06

DOLLAR EROSION & DEDOLLARIZATION

The dollar's share of global reserves is at its lowest since 1994. It fell 10% in 2025. Central banks are buying gold at a record pace. This is not a sudden crisis — it is a structural erosion decades in the making that is now accelerating through deliberate policy.

Structural — Accelerating

The dollar's share of global foreign exchange reserves has fallen from approximately 65% in the early 2000s to roughly 56.92% as of Q3 2025 — the lowest level since 1994. The dollar fell approximately 10% trade-weighted in 2025 and another 1.2% in January 2026. Gold's share of emerging market central bank reserves has doubled over the past decade from approximately 4% to 9%. China has bought gold for eleven consecutive months. These are not sentiment indicators — they are deliberate, long-duration allocation decisions by sovereign institutions that have access to the full picture of US fiscal deterioration and have concluded that the dollar system is becoming structurally less reliable as a store of value.

The structural advantages of the dollar remain real: the network effects of dollar-denominated global trade, the depth and liquidity of US financial markets, the absence of a credible alternative reserve asset at scale. The euro lacks the fiscal union that would make eurozone bonds a true substitute. The renminbi lacks the capital account openness and rule-of-law credibility that sovereign reserve managers require. Gold cannot be deployed at speed. These constraints mean that full dedollarization is a decades-long process, not an imminent event. But the marginal demand for US Treasuries is declining — and that marginal demand is precisely what finances the deficit at the current rate. As it falls, yields must rise to attract the remaining domestic and foreign private buyers. Higher yields widen the deficit. The loop closes.

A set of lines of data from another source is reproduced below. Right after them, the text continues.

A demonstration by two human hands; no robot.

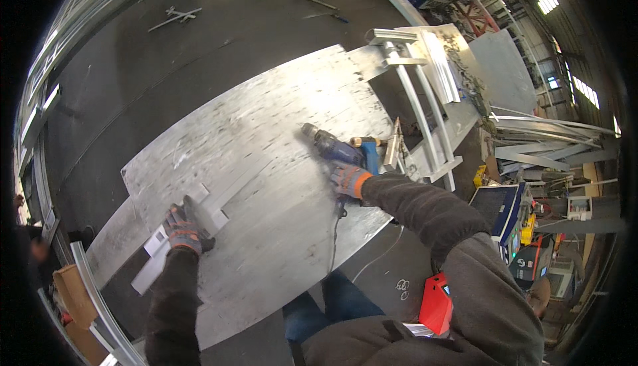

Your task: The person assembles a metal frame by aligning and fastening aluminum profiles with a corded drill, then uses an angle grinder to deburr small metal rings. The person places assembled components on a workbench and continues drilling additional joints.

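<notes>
My left hand (183, 228), in a grey and orange work glove, lies on light metal pieces at the left of a metal-sheet worktop (266, 127). Its fingers are stretched out. A short metal profile (151, 266) sticks out beside it toward the worktop's left edge, and a small angled metal piece (220, 218) is just to its right. My right hand (348, 180), gloved alike, is closed around a dark blue corded power drill (339, 151). The drill's chuck points to the far left, over the worktop. Some motion blurs this hand, and its palm side is hidden.
Right of the drill, a hammer (365, 142), a blue tool (370, 158) and metal scraps crowd the worktop. A metal frame (415, 100) stands beyond them. A red box (435, 304) is near my right elbow. Machines (498, 210) and stacked profiles (545, 143) are farther right.
</notes>
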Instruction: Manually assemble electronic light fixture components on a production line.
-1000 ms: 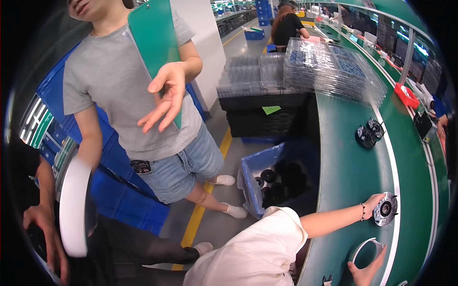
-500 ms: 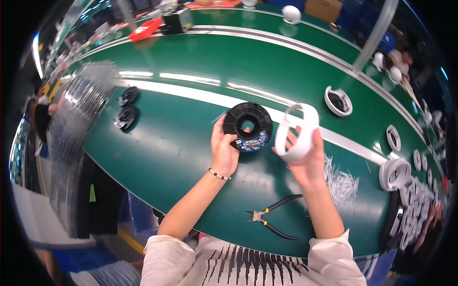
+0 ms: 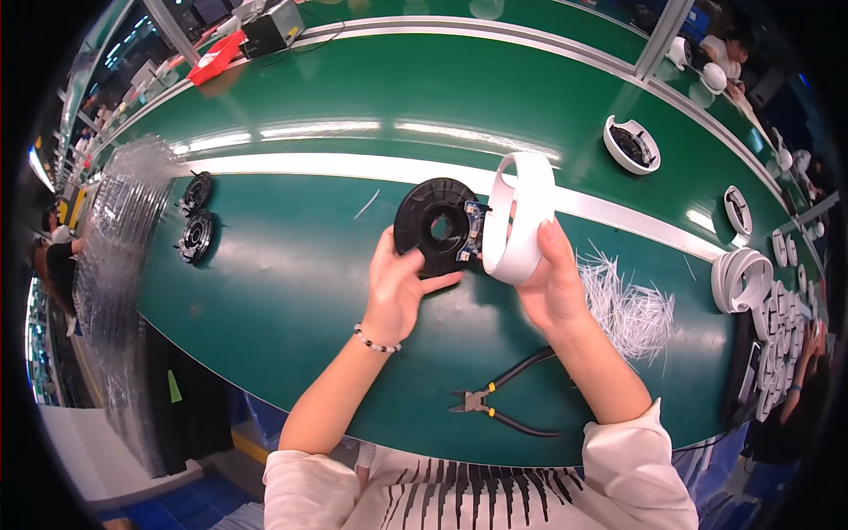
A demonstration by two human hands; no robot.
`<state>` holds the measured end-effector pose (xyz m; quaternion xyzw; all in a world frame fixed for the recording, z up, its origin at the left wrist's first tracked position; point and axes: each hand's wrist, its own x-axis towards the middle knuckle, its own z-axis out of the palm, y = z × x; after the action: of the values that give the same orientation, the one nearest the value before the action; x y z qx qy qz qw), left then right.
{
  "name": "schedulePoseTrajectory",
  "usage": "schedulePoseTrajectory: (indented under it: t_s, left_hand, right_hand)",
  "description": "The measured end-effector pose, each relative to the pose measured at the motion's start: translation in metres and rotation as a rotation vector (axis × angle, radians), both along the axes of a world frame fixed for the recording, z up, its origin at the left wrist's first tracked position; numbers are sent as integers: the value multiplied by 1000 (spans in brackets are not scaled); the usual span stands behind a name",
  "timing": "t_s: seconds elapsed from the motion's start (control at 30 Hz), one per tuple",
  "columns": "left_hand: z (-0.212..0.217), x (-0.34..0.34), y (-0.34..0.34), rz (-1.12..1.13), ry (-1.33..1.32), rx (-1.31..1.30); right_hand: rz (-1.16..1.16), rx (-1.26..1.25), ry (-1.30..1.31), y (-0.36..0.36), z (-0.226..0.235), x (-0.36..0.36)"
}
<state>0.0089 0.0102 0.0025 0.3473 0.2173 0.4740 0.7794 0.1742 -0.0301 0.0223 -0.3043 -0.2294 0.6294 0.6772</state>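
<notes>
My left hand point(image 3: 395, 287) is closed on a round black plastic base point(image 3: 415, 216) with a hole through its middle. A blue circuit board point(image 3: 474, 231) shows along the base's right side. My right hand point(image 3: 552, 283) grips a white ring-shaped housing point(image 3: 533, 212), held tilted with its opening toward the base. The ring's left rim overlaps the board's edge in view; whether they touch I cannot tell. Diagonal cutting pliers point(image 3: 477, 402) with black handles lie on the green table point(image 3: 291, 300) below, jaws pointing left, one handle partly behind my right forearm.
White cut strips point(image 3: 627, 309) lie piled right of my right hand. Two black round parts point(image 3: 197, 237) sit at left beside clear plastic wrap point(image 3: 132, 238). White rings point(image 3: 740, 281) stack at right. A white housing with a black inside point(image 3: 632, 146) rests on the far green surface.
The black base has turned, bringing its board from the bottom to the right side. The white ring has moved left, closer to the base. My view has shifted slightly.
</notes>
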Motion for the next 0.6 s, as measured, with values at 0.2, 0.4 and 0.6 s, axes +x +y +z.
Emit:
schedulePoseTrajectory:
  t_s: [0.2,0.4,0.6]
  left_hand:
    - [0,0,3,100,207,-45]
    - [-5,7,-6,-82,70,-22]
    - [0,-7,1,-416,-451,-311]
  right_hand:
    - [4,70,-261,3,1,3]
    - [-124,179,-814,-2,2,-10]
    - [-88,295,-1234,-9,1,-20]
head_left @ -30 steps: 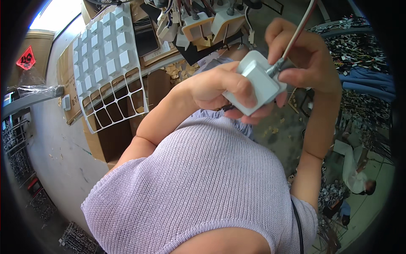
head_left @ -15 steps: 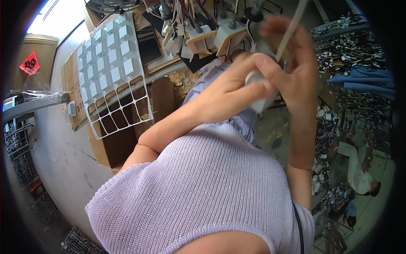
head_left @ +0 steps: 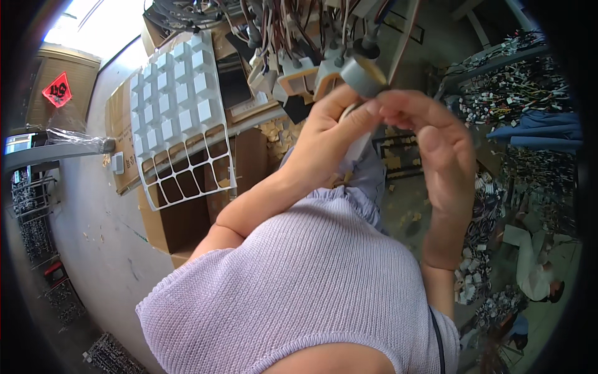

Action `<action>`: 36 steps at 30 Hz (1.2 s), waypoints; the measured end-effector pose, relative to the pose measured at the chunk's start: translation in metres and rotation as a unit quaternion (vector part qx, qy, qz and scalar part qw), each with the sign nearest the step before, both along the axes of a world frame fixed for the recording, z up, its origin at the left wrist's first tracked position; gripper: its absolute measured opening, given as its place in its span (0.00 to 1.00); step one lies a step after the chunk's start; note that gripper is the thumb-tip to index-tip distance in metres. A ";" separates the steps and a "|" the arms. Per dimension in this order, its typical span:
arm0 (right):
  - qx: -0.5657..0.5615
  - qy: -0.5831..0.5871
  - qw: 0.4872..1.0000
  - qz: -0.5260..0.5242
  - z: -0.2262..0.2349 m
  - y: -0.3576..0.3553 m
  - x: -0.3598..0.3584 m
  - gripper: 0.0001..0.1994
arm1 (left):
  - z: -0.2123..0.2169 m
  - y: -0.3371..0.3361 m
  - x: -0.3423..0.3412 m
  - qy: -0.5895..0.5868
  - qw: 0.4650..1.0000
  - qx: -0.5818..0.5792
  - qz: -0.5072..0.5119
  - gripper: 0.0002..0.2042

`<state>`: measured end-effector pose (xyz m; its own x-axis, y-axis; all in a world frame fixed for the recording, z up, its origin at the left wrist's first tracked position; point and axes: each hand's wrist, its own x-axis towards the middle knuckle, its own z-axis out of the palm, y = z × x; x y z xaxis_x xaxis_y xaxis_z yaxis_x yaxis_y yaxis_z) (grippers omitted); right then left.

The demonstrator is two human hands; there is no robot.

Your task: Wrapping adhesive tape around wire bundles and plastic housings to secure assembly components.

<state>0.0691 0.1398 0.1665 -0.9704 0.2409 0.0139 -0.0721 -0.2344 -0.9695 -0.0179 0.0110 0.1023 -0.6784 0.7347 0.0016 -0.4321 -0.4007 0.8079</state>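
At the upper centre of the frame, your left hand (head_left: 333, 137) is clamped on the white block (head_left: 358, 148), mostly hidden under your thumb and palm. The grey roll (head_left: 358, 77) sits just above that thumb; your right hand (head_left: 439, 140) curls its fingers beside it, whether gripping anything you cannot tell.

The tray (head_left: 192, 197) lies left of the hands (head_left: 333, 134), wire bundles (head_left: 506, 84) to their right
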 end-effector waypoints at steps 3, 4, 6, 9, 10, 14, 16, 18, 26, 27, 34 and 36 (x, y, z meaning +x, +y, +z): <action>0.270 0.083 0.950 -0.135 -0.026 -0.003 -0.014 0.18 | 0.003 -0.004 0.002 -0.060 0.996 0.010 -0.067 0.16; 0.314 0.123 0.918 -0.208 -0.032 -0.003 -0.023 0.15 | -0.001 -0.008 0.001 -0.084 0.988 -0.050 -0.118 0.14; 0.277 0.128 0.936 -0.175 -0.029 0.002 -0.039 0.13 | 0.014 -0.008 0.008 -0.053 0.992 -0.003 -0.110 0.13; 0.212 0.017 0.977 -0.027 -0.013 0.015 -0.032 0.11 | 0.004 -0.006 0.002 0.037 0.998 -0.023 -0.052 0.11; 0.346 0.037 0.936 -0.050 -0.012 0.019 -0.028 0.14 | -0.001 -0.005 -0.001 0.110 0.993 -0.036 0.002 0.10; 0.286 0.009 0.958 -0.009 -0.006 0.020 -0.007 0.22 | -0.005 -0.003 -0.010 0.175 0.984 -0.029 0.025 0.10; 0.104 -0.012 0.993 0.050 -0.008 0.030 -0.001 0.26 | -0.002 -0.005 -0.010 0.097 0.995 -0.025 -0.017 0.10; 0.098 0.048 0.991 0.075 -0.008 0.028 -0.004 0.25 | 0.005 -0.009 -0.010 -0.060 0.996 0.030 -0.060 0.11; 0.129 0.029 0.990 0.056 -0.024 0.020 -0.035 0.18 | 0.005 -0.011 -0.005 -0.097 0.977 0.003 -0.190 0.15; 0.129 0.034 0.990 0.055 -0.022 0.016 -0.036 0.18 | 0.006 -0.013 -0.007 -0.092 0.977 0.002 -0.190 0.15; 0.527 0.163 0.834 0.016 0.007 0.004 -0.003 0.10 | 0.023 -0.053 -0.025 0.321 0.932 -0.136 -0.098 0.08; 0.571 0.142 0.808 0.044 0.016 -0.002 0.002 0.08 | 0.034 -0.058 -0.028 0.406 0.896 -0.125 -0.130 0.05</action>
<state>0.0708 0.1375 0.1828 -0.9017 -0.1556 0.4034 -0.3612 0.7839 -0.5051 -0.0460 -0.0470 0.1359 -0.3339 0.9139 0.2307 0.2855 -0.1352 0.9488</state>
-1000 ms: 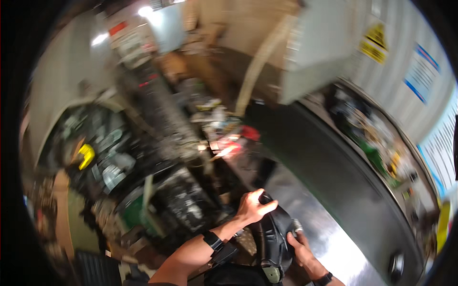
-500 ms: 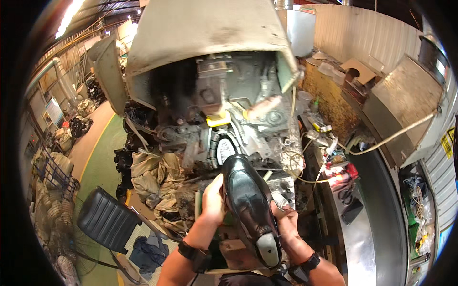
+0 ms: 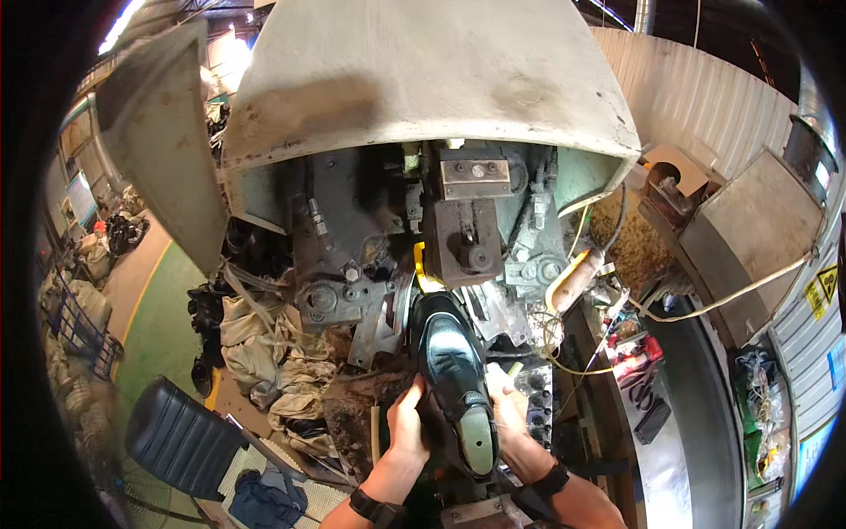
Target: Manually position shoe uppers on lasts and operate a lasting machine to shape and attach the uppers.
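Note:
A black leather shoe (image 3: pixel 451 353) sits on a pale green shoe last (image 3: pixel 478 441); its toe points away from me into a machine. My left hand (image 3: pixel 405 428) is closed on the shoe's left side, near the heel half. The opposite side is gripped by my right hand (image 3: pixel 509 410), its fingers partly hidden. The toe lies between two metal jaw plates (image 3: pixel 383 326) of the machine, under a dark steel block (image 3: pixel 464 242). Whether the toe touches the plates, I cannot tell. A yellow part (image 3: pixel 426 269) shows just beyond the toe.
A large cream hood (image 3: pixel 423 79) overhangs the machine. To the left are crumpled beige cloths (image 3: pixel 264 353) and a black chair (image 3: pixel 185 432). On the right, a wooden-handled tool (image 3: pixel 577 280), cables and a red item (image 3: pixel 636 357) lie by a dark conveyor belt (image 3: pixel 696 406).
Both hands have carried the shoe forward, so its toe is now in among the jaw plates. The view has shifted, with the hood and steel block appearing larger.

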### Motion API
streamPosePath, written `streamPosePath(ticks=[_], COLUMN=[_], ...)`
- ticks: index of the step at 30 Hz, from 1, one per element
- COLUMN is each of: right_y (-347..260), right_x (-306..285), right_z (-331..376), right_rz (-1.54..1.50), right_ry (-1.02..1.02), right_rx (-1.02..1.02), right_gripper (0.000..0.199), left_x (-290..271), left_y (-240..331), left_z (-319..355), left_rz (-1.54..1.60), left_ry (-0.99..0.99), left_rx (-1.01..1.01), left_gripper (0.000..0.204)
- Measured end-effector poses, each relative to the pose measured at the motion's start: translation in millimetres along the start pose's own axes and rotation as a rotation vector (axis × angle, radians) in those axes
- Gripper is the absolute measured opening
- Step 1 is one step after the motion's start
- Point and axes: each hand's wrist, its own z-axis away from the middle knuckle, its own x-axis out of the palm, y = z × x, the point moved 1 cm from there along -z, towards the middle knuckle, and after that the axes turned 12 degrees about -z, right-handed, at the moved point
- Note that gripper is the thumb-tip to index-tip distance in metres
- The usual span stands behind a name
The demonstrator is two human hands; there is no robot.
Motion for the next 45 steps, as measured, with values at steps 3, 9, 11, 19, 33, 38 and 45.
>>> streamPosePath(ticks=[3, 9, 11, 19, 33, 38, 45], right_y=[5.7, 0.9, 4.6, 22.8, 22.8, 13.3, -67.3], right_x=[-9.6, 7.4, -10.2, -3.1, -8.6, -4.2, -84.9], right_z=[-17.5, -13.0, -24.9, -30.4, -53.0, -44.9, -45.4], right_rz=[0.044, 0.119, 0.075, 0.119, -0.005, 0.034, 0.374], right_ry=[0.039, 0.098, 0.091, 0.139, 0.021, -0.01, -0.093], right_rx=[-0.019, -0.037, -0.017, -0.216, -0.011, 0.021, 0.139], right_gripper=[0.035, 0.038, 0.036, 0.027, 0.031, 0.032, 0.058], left_x=[-6.4, -7.4, -0.4, -42.4, -52.3, -22.8, -163.8], left_y=[-5.2, -7.0, -5.7, -38.0, -51.1, -34.2, 1.5], left_z=[-15.4, -23.9, -20.4, -57.4, -69.9, -52.1, -26.3], left_rz=[0.026, 0.052, 0.058, 0.05, -0.117, -0.108, -1.046], left_ry=[0.044, 0.117, 0.13, 0.253, 0.249, 0.266, 0.581], left_rx=[0.047, 0.03, 0.062, 0.129, 0.338, 0.207, 0.929], left_gripper=[0.033, 0.032, 0.028, 0.016, 0.022, 0.024, 0.037])
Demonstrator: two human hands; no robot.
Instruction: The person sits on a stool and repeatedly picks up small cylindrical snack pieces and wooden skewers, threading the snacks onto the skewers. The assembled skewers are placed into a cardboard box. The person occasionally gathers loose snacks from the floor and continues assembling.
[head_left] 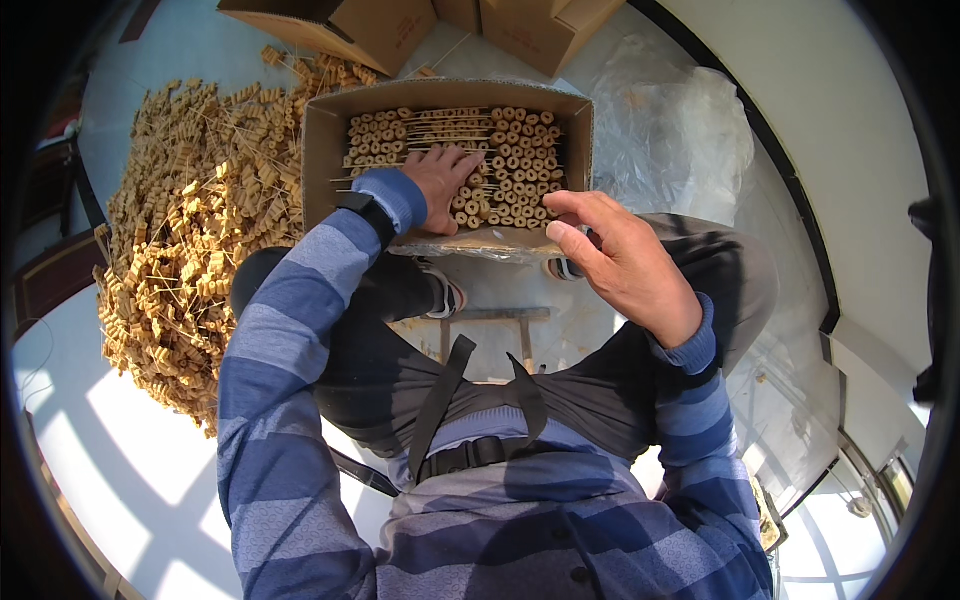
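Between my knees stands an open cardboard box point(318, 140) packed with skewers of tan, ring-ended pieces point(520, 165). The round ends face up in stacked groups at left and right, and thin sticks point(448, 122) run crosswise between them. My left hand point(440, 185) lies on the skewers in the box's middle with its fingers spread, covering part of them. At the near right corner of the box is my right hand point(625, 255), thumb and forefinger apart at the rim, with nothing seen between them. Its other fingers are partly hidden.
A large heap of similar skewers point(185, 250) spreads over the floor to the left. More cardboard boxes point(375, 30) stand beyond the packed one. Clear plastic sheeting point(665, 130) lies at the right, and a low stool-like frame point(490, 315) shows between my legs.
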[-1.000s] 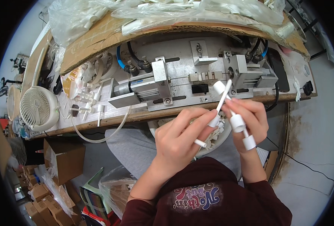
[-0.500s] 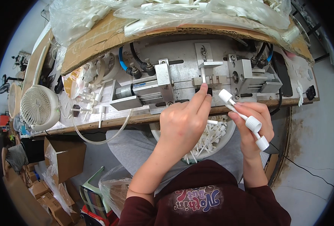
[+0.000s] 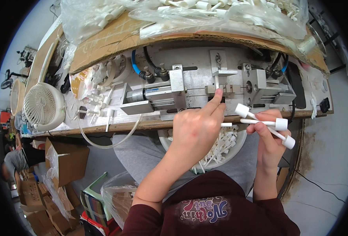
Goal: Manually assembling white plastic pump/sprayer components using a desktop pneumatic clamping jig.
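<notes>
My left hand reaches to the metal jig, its index fingertip on a white plastic stem standing in the small clamp block. From beneath that hand's curled fingers pokes the end of another white stem; its thumb is hidden. My right hand, just right of the jig, pinches white plastic stems with ribbed caps between thumb and fingers. Three caps show there, and the stems cross each other. Below both hands, a white tub on my lap holds many similar parts.
Metal cylinder units with blue and black hoses flank the clamp. Cardboard and bagged white parts lie behind. A white fan, loose parts and a clear tube stand left; a dark phone lies right. A person is far left.
The capped stems in my right hand have turned, one now lying nearly level. My left index finger stays on the clamped stem. The whole view has shifted slightly.
</notes>
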A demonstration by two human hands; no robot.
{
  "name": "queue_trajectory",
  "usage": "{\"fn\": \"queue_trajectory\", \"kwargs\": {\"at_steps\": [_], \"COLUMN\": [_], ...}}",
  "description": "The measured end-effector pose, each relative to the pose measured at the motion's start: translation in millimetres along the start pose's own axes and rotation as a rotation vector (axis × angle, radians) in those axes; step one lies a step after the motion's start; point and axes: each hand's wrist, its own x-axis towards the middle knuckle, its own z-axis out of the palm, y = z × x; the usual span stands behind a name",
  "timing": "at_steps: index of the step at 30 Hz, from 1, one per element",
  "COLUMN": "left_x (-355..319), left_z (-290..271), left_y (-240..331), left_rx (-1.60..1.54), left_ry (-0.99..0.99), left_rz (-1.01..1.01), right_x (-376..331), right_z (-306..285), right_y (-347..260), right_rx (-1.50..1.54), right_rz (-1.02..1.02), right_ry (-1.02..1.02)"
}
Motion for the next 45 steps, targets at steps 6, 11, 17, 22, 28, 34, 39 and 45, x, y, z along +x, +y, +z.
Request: {"fn": "queue_trajectory", "kwargs": {"at_steps": [6,11,17,22,28,34,39,45], "left_x": [-2.2,-15.8,-25.7,-27.4,-20.7,-6.5,-4.5,-2.9], "left_z": [-10.8,-31.0,-43.9,-36.5,10.8,8.5,8.0,0.0], "left_y": [4.9,10.3,5.8,11.1,-1.0,8.7,3.7,1.5], "left_rx": [-0.273,-0.834,-0.913,-0.484,-0.057,0.092,0.120,0.096], "left_ry": [0.007,-0.135,-0.114,0.082,0.189,0.100,0.047,-0.001], "left_rz": [-0.097,-0.072,-0.081,-0.119,0.020,-0.001,0.015,0.025], "right_x": [1.2,-0.4,3.2,4.7,-2.4,-6.4,1.5,7.0], "right_z": [-7.6,-5.3,-7.3,-1.2,0.8,2.6,9.5,17.3], "right_y": [-2.3,-7.6,-5.6,-3.0,-0.3,-1.7,0.4,-2.0], "right_rx": [0.254,0.455,0.493,0.222,0.076,-0.013,-0.755,-0.929], "right_rz": [0.250,0.473,0.432,0.228,0.110,0.057,-0.608,-0.817], "right_ry": [-0.068,-0.207,-0.149,0.124,0.070,0.010,-0.015,0.001]}}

The weaponization of the dollar through sanctions (applied after Russia's 2022 invasion of Ukraine) accelerated the strategic diversification away from dollar reserves among non-allied and non-Western nations. If dollar assets can be frozen by executive order — as $300+ billion in Russian central bank reserves were — then holding them is not merely a financial decision but a geopolitical one. The BRICS expansion, the growing use of bilateral currency settlements in Chinese-Russian-Indian trade, and the proliferation of alternative payment systems are all downstream consequences of the sanctions precedent. The US used its reserve currency status as a weapon and, in doing so, reduced its value as a neutral store of value.

Dollar Share of FX Reserves
56.92%
Lowest since 1994. Down from ~65% in early 2000s.
Dollar Trade-Weighted (2025)
−10%
Another −1.2% in Jan 2026. Deliberate policy + erosion.
Gold / EM Central Bank Reserves
9%
Doubled from 4% over last decade. Structural reallocation.
China Gold Buying Streak
11 months
Consecutive months of accumulation. Strategic, not tactical.